ENTRIES SUPPLIED section start

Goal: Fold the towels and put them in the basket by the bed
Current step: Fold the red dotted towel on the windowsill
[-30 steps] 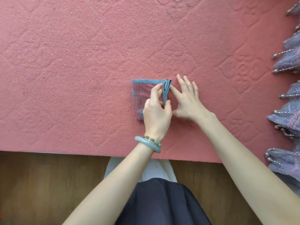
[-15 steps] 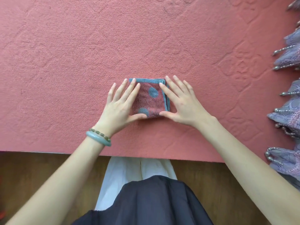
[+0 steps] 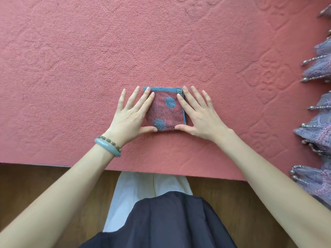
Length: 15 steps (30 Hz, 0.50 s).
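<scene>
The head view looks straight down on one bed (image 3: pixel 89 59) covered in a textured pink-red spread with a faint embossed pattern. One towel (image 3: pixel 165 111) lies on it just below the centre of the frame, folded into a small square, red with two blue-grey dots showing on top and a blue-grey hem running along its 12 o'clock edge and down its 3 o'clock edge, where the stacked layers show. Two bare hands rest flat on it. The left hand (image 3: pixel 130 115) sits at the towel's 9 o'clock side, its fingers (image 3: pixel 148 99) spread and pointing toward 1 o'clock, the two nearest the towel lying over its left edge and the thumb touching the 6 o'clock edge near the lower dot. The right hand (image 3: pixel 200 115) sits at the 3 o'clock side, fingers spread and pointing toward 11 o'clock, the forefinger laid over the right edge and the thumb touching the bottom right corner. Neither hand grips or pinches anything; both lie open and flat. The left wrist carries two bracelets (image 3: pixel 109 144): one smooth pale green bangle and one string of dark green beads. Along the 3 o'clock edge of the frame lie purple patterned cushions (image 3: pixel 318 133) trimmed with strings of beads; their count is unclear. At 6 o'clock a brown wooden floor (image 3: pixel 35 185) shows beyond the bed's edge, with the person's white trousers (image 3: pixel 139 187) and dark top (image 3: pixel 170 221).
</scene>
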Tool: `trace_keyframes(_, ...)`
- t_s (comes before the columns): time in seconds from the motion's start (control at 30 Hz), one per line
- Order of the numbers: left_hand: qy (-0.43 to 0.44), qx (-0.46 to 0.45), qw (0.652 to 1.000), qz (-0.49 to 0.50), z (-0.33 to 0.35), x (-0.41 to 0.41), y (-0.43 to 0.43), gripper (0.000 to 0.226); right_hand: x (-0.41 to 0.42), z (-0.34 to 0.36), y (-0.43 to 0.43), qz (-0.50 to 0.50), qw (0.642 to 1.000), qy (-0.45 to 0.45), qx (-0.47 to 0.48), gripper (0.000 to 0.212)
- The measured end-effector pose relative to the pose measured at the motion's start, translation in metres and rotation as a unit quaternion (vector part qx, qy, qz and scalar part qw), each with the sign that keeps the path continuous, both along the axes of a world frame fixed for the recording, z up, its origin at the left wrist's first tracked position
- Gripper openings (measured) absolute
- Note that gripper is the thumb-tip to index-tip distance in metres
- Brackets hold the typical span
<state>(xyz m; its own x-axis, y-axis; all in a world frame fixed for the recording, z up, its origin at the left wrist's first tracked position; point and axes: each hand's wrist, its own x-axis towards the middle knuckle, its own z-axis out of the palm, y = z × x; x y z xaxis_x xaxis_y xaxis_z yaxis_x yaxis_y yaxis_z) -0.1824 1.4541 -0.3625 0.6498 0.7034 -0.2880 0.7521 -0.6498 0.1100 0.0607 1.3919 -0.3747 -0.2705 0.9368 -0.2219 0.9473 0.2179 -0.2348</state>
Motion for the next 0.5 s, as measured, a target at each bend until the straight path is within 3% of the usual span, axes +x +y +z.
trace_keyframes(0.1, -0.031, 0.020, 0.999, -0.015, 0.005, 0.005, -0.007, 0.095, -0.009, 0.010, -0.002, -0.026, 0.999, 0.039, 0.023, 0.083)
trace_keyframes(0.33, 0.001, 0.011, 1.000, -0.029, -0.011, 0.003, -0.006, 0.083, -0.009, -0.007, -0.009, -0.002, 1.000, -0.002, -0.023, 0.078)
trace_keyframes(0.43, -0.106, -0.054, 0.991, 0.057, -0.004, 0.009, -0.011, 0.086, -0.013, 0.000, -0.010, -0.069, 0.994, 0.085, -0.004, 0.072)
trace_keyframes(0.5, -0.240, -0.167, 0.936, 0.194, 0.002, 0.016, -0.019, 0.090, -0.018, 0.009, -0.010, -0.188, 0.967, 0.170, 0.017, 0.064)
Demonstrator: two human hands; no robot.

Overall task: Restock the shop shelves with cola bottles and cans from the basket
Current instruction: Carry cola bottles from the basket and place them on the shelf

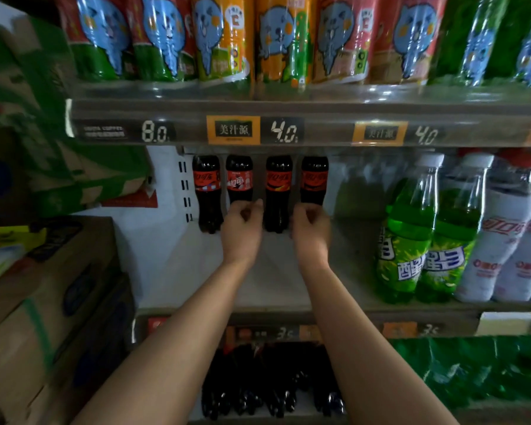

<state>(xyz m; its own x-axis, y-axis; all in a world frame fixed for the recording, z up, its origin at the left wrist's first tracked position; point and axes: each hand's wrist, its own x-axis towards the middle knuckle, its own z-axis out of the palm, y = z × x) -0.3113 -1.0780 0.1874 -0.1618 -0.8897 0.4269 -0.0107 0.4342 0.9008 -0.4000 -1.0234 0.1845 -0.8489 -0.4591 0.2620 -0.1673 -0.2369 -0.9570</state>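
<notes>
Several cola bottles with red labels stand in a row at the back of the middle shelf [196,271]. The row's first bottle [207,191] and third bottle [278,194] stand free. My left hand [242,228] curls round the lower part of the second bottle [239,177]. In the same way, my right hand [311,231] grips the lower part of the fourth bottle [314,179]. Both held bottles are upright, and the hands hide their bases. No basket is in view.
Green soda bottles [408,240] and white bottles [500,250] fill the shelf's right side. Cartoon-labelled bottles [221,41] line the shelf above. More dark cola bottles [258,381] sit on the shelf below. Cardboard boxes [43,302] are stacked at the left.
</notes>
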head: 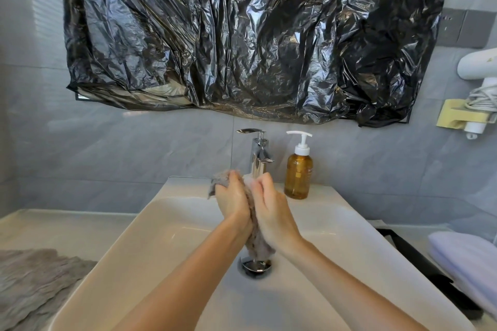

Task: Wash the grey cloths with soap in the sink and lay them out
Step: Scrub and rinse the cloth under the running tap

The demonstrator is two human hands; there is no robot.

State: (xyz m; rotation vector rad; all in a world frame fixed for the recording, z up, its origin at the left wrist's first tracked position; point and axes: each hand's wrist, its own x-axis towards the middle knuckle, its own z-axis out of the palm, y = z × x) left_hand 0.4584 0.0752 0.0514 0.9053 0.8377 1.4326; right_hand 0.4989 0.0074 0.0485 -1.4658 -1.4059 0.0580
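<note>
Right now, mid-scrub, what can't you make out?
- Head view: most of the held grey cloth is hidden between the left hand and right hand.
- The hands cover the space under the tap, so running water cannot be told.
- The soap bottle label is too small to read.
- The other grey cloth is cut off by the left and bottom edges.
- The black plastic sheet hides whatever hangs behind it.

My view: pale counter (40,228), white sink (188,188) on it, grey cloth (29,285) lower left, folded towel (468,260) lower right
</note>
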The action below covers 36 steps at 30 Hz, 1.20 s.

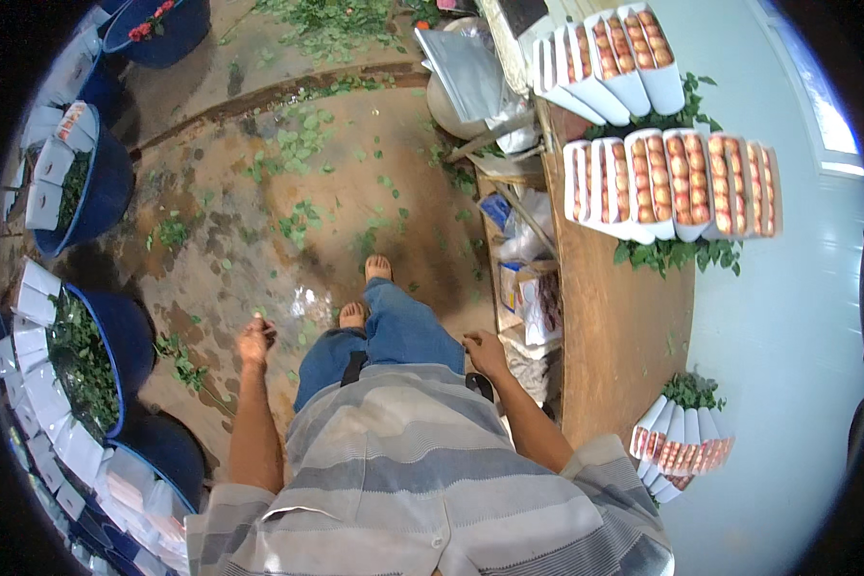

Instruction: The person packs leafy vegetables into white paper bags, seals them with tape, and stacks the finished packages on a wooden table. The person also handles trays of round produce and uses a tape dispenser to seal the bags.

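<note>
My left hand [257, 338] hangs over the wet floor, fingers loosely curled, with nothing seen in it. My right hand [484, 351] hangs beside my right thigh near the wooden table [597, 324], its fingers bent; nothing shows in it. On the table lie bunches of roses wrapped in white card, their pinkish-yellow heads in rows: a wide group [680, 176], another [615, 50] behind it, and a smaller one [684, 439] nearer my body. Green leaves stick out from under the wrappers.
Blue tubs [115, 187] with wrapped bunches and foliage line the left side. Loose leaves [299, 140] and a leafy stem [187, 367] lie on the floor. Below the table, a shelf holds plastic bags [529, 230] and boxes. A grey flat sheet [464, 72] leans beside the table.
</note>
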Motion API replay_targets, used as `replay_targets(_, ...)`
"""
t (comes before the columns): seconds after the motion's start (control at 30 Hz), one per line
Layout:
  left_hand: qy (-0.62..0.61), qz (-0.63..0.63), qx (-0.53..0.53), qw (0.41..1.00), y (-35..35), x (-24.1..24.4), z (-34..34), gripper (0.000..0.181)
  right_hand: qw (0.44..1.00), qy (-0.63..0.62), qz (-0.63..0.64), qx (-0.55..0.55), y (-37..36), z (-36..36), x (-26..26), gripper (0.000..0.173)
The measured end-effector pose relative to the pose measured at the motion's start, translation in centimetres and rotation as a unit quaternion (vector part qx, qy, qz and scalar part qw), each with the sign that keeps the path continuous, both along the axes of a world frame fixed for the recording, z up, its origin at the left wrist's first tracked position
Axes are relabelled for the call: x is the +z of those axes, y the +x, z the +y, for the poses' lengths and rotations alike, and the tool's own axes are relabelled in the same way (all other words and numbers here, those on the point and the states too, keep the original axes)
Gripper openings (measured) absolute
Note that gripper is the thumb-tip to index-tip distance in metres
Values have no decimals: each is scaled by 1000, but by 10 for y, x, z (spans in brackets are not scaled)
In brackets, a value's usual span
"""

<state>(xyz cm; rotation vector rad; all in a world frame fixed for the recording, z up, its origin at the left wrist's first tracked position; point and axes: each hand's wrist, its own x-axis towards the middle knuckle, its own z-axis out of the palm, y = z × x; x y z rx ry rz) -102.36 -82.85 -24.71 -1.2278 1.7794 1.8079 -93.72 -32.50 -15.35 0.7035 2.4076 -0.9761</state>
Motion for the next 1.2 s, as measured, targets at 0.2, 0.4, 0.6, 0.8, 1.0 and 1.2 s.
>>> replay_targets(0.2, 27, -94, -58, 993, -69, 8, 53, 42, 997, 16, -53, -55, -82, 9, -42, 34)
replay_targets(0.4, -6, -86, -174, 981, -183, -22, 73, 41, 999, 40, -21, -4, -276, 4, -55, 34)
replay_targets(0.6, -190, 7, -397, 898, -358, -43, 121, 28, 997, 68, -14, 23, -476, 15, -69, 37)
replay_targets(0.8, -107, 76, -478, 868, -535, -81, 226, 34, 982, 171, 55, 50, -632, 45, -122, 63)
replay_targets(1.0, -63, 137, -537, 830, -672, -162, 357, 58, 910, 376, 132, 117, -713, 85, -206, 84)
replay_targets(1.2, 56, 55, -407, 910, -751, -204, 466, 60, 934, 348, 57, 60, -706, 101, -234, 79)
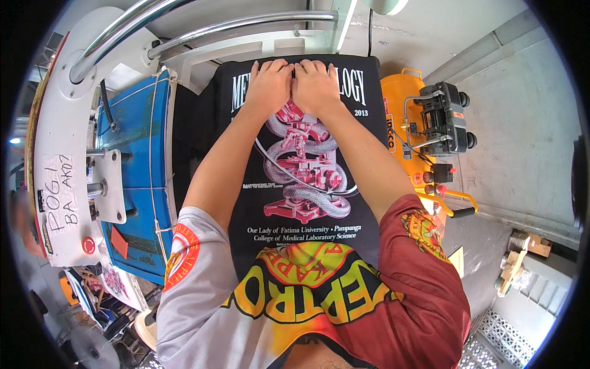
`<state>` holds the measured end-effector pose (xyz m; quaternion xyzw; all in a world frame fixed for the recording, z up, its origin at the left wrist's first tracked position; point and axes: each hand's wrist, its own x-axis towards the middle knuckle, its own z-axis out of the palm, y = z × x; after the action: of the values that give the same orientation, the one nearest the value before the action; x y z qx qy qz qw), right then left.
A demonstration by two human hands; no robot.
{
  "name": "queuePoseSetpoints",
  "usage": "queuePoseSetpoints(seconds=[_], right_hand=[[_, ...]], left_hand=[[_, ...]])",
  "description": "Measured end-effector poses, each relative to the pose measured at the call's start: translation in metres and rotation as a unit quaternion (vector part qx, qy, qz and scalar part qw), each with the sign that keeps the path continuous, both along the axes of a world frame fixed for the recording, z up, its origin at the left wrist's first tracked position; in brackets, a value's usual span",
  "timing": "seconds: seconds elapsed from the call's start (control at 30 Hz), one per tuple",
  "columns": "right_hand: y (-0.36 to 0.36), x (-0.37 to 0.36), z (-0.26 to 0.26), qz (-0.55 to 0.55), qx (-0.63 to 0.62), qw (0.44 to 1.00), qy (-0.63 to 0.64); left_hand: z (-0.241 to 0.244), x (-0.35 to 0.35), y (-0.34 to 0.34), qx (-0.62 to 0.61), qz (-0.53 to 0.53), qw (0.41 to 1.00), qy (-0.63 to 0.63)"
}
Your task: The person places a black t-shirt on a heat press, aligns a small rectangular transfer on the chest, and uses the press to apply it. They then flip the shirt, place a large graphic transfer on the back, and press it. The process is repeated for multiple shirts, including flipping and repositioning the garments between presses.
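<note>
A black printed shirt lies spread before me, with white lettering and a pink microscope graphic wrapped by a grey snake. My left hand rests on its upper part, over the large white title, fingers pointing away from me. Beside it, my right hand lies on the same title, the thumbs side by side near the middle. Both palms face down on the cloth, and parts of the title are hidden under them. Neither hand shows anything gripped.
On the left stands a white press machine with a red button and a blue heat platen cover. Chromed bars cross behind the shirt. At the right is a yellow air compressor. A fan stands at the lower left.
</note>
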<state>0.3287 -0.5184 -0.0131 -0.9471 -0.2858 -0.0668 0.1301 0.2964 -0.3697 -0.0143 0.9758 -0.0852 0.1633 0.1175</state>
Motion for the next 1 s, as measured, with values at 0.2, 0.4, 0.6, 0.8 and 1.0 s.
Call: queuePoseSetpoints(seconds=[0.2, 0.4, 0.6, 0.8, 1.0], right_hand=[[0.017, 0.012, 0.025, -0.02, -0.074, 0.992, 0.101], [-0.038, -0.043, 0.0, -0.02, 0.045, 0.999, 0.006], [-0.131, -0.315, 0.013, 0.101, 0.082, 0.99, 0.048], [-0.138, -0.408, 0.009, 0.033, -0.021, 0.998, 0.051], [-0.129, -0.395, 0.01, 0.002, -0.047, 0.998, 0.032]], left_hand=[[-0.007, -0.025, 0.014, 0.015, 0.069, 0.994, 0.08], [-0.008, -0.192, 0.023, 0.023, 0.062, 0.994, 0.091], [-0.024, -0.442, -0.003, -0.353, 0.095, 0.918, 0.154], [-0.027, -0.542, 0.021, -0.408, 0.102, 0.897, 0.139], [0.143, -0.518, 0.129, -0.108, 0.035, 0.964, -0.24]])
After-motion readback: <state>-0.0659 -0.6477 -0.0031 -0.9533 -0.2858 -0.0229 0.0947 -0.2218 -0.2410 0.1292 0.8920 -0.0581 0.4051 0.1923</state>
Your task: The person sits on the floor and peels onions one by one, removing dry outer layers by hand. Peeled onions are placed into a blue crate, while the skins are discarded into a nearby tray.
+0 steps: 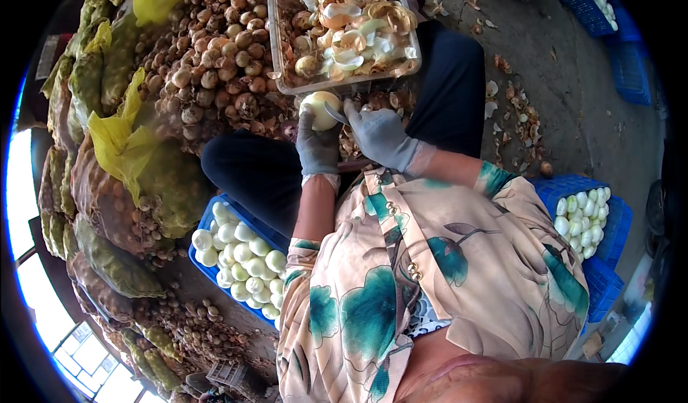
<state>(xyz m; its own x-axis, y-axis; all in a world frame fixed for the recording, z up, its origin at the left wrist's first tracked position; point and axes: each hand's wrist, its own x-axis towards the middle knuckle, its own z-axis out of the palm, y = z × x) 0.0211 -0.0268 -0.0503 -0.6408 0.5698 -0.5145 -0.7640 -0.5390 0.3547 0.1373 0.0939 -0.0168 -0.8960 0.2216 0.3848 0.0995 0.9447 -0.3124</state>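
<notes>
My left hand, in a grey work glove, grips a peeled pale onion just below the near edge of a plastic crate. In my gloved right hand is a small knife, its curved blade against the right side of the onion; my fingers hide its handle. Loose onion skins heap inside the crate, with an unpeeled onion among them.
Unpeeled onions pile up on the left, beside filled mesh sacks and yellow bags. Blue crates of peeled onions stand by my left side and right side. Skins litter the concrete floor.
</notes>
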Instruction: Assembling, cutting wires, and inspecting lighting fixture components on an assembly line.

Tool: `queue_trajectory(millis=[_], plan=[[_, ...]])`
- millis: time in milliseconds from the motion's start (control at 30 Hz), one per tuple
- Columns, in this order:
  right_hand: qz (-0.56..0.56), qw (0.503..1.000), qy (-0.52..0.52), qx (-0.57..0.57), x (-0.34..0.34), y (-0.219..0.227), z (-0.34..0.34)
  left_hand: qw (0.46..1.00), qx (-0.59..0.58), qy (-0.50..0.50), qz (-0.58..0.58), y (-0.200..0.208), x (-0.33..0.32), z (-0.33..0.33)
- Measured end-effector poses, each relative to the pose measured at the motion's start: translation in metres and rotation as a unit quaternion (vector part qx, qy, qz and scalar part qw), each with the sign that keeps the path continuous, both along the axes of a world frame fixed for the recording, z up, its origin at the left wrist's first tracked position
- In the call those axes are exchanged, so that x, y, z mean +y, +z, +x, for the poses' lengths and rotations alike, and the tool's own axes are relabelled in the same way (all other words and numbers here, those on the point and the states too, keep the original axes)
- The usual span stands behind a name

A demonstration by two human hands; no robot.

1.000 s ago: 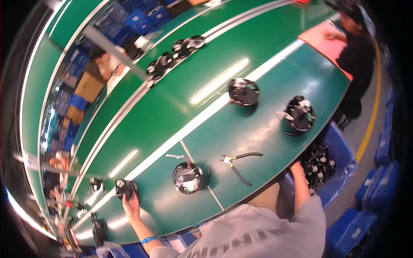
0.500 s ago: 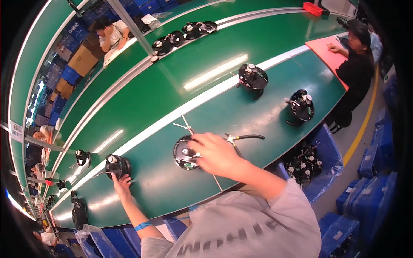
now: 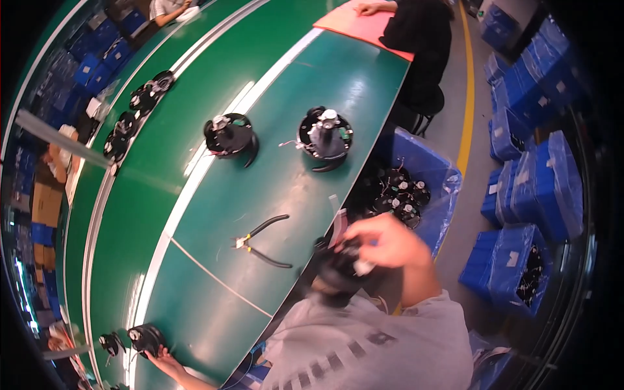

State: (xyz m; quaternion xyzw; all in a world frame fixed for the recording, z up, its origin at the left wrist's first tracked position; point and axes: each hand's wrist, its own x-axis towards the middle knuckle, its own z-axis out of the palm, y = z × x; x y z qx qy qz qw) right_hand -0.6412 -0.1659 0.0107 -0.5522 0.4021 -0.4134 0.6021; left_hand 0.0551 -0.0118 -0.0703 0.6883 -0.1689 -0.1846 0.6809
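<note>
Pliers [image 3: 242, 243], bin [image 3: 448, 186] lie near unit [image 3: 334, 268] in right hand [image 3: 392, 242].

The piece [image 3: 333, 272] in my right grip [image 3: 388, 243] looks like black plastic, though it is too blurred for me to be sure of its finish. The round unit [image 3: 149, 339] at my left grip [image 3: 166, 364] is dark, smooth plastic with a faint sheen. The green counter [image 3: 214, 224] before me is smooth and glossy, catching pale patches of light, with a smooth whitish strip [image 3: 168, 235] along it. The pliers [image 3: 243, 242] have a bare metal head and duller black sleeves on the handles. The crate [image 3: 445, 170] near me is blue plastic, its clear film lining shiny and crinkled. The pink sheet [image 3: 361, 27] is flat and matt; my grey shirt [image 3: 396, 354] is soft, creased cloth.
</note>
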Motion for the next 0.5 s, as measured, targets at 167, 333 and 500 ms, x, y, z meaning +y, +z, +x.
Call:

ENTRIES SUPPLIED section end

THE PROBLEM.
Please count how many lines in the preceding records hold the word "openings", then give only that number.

EXERCISE ANSWER.
2